Siyasete ideal için girilebilir ancak mümkün olanlarla yapılır.
Son seçimler bir koalisyon hükümeti kurulmasını bir mecburiyet
olarak ortaya koydu. Koalisyonlar dönemi erken bir seçimle yeni bir
tek başına iktidarla sonuçlanacak "geçici bir dönem" mi olur yoksa
daha uzun süreli ve kalıcı mı olur bunu önümüzdeki dönemde
göreceğiz.
Bu yeni ortamın siyasetimize çeşitli alanlarda normalleşmeler
katacağı da kesin. Daha şimdiden, seçimler öncesinde AK Parti
karşıtlığında birleşen muhalefet partileri AK Parti'nin adayı İsmet
Yılmaz'ın seçilmesi ile sonuçlanacak bir performans sergiledi.

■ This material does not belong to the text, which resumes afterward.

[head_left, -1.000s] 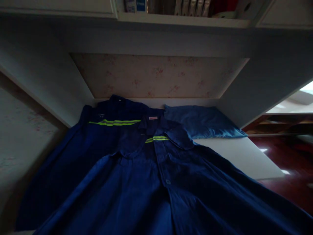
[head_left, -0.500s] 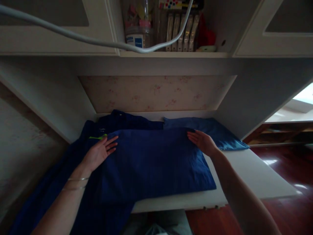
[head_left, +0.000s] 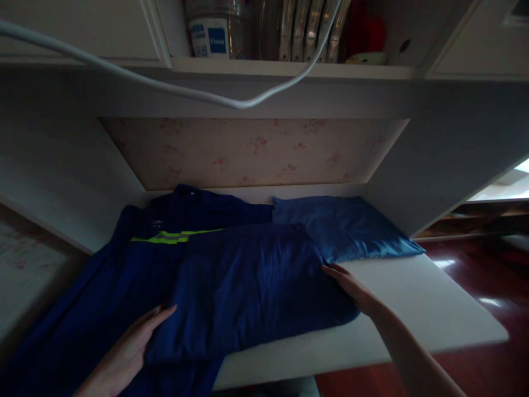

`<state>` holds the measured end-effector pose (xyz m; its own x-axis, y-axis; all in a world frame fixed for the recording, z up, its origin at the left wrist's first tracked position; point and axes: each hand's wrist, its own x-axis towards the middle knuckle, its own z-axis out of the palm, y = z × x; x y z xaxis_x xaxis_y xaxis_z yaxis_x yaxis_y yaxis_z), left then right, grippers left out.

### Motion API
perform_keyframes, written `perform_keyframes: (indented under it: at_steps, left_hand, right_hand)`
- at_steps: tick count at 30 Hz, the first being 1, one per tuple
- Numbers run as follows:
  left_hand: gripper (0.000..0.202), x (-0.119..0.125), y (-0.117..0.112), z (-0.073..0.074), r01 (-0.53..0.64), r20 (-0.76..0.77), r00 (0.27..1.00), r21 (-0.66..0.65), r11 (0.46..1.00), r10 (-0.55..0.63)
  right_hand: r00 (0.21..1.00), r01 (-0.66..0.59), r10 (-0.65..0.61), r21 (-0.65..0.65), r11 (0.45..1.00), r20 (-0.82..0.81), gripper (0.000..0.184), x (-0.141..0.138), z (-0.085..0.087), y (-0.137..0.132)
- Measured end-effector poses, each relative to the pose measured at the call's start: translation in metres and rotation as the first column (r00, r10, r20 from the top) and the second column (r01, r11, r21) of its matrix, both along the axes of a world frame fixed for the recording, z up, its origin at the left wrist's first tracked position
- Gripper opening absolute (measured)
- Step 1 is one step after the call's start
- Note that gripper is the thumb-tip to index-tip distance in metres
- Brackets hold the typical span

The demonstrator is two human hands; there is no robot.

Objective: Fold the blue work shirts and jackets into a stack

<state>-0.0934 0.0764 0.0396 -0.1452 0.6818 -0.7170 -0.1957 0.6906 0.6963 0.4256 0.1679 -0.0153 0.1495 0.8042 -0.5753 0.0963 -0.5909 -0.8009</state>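
Note:
A folded dark blue cloth (head_left: 252, 286), seemingly a garment, lies between my two hands, with creases running across its top. My left hand (head_left: 134, 344) is at its left edge, one finger stretched along the top and the others hidden, partly behind the fabric. At the right edge, my right hand (head_left: 349, 284) closes round the side of the cloth, its lower fingers out of sight. Beneath and to the left spreads a dark blue work jacket (head_left: 95, 298) with a yellow-green reflective stripe (head_left: 173, 237).
A lighter blue folded cloth (head_left: 343, 226) lies at the back right of the white tabletop (head_left: 417, 298). Above, a shelf (head_left: 289, 67) holds a clear jar (head_left: 210, 36) and several upright cases. A white cable (head_left: 239, 103) hangs across the view.
Both hands have come down from the cloth's far corners to its sides, the left one lower and nearer. The cloth is more wrinkled, and more of the jacket's stripe shows.

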Motion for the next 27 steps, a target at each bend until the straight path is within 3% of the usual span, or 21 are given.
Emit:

CHP'nin "yüzde 60 blok" oluşturma çabası, "otoriter tek başına AK
Parti" söyleminin sağladığı tutkal çözüldüğü için anlamlı
değil.
Muhalefet partilerinin kendi Türkiye vizyonlarını uzlaştırmaları AK
Parti'yi eleştirmekte birleşmekten çok daha zor. AK Parti'nin
neredeyse "şeytani tek aktör" olduğu algısına kendisini iyice
kaptırmış muhalefet partilerinin kendi aktörlüklerinin "gücünü"
keşfetmesi yaşadığımız en kritik normalleşmedir.
Yine AK Parti'nin bir muhasebe içine girmesi ve diğer siyasi
aktörlerle arasına örülen duvarları kaldırmak için çaba sarf etmesi
de başka bir olumlu gelişme.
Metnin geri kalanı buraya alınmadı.